Bush allies on the Hill showed little sign of backing down in their slavish support of the rich who have threatened to kill them if they fail, with one Senate staffer saying yesterday, "I don't know that anything has been taken off the table. Katrina's on the front burner, but the stove has other burners and, my employer is perfectly capable of sending a half-dozen goons over here from Wackenhut Security to hold my hand over one of those burners until my grandkids have to call me ol' stumpy. But if I shill for them, I get millions of dollars. What would you do if you spent all of your life from prep school on up preparing to reap the rewards of licking the asses of the rich and powerful like John Roberts or Uncle Bendoleeza Rice."

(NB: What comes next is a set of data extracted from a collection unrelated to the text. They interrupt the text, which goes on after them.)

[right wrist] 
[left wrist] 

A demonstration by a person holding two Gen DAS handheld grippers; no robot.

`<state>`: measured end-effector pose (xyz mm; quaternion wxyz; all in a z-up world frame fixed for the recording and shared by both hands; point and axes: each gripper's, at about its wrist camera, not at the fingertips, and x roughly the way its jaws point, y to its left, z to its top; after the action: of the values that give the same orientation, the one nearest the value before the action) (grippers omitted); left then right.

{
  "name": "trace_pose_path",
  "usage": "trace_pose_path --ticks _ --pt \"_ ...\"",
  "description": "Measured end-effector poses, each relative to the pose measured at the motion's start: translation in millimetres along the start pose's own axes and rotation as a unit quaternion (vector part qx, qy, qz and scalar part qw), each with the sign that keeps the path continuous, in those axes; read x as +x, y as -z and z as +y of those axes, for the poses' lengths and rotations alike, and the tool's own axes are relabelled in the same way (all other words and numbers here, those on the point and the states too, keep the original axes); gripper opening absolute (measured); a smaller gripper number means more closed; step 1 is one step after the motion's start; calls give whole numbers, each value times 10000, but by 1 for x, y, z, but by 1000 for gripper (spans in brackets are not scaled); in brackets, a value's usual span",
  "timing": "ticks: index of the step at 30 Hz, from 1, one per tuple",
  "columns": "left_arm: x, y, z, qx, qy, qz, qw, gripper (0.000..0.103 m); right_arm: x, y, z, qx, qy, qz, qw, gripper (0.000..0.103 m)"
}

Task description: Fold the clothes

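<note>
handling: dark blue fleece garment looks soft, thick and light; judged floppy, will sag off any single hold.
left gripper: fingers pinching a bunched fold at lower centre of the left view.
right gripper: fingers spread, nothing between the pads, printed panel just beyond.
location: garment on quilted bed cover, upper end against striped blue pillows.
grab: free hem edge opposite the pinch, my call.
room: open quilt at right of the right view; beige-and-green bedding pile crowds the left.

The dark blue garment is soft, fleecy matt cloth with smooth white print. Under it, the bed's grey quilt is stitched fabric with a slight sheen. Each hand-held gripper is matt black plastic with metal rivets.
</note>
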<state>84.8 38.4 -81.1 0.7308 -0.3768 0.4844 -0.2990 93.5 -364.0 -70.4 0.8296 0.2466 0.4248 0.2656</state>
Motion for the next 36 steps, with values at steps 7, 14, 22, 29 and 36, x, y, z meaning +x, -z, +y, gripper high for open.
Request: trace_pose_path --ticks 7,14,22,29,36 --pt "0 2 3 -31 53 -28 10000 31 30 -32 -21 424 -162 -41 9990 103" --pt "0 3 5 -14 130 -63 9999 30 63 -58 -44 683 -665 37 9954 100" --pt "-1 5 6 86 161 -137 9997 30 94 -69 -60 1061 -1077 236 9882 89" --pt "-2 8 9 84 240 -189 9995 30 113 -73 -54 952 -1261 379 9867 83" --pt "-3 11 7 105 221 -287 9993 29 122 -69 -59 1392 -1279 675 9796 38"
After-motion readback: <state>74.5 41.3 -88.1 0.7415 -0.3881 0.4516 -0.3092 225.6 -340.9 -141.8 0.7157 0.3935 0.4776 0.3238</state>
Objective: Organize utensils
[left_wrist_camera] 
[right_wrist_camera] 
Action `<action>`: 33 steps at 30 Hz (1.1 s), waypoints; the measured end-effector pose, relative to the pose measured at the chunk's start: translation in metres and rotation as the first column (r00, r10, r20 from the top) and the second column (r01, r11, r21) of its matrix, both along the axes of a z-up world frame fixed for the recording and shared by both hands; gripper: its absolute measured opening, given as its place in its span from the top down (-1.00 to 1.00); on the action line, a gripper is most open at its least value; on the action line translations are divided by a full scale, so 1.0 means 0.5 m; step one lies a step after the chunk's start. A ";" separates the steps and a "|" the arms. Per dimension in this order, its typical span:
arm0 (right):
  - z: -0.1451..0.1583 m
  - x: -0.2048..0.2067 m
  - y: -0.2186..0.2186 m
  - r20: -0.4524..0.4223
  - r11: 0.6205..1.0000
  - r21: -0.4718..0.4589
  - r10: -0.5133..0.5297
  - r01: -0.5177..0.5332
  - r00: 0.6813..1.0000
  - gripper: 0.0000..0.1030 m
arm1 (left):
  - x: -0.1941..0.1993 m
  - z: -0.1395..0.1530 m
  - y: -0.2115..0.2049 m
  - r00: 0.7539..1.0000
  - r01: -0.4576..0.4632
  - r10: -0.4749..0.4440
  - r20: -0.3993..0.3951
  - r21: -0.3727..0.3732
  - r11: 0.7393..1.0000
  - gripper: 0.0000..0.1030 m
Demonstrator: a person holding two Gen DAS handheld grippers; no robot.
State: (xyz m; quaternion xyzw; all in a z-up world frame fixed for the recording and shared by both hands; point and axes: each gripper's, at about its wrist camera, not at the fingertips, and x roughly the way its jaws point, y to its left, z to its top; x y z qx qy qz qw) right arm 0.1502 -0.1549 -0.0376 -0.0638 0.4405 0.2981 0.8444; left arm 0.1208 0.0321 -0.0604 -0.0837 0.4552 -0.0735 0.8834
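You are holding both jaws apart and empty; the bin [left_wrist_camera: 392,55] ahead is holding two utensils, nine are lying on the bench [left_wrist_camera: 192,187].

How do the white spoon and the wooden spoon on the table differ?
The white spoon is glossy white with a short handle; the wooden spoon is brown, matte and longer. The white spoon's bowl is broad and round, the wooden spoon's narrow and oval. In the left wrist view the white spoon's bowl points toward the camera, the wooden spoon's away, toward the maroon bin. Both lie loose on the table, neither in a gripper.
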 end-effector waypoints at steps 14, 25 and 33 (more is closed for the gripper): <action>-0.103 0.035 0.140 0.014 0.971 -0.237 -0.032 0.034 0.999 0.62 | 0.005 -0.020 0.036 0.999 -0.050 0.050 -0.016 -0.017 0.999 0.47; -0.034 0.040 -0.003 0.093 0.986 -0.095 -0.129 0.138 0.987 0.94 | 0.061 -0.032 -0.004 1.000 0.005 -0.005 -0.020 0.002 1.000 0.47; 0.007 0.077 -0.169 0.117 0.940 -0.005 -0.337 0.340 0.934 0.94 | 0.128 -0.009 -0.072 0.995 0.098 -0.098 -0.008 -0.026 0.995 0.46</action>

Greenstein and Buchanan recalled that Bush started slowly after Sept. 11, coming under fire for not returning more quickly to Washington and preferring, like in his youth to daydream in a midwestern schoolroom while Rome burned, only to recover three days later by creating an iconic, empty image of standing on the still-smoldering rubble of the Twin Towers. Both believe he could recover the way he did then, though Buchanan said matching the sheer emptiness of that "megaphone moment" will be tough. "It is easy for him to get back where he was" in public standing before Katrina, Buchanan said. "In American culture the emptier the spectacle the more it can be filled with the horseshit of media agitprop. I'm certain Rove can coax Bush Noir yet again? Christ! Empty. Bush runs on empty."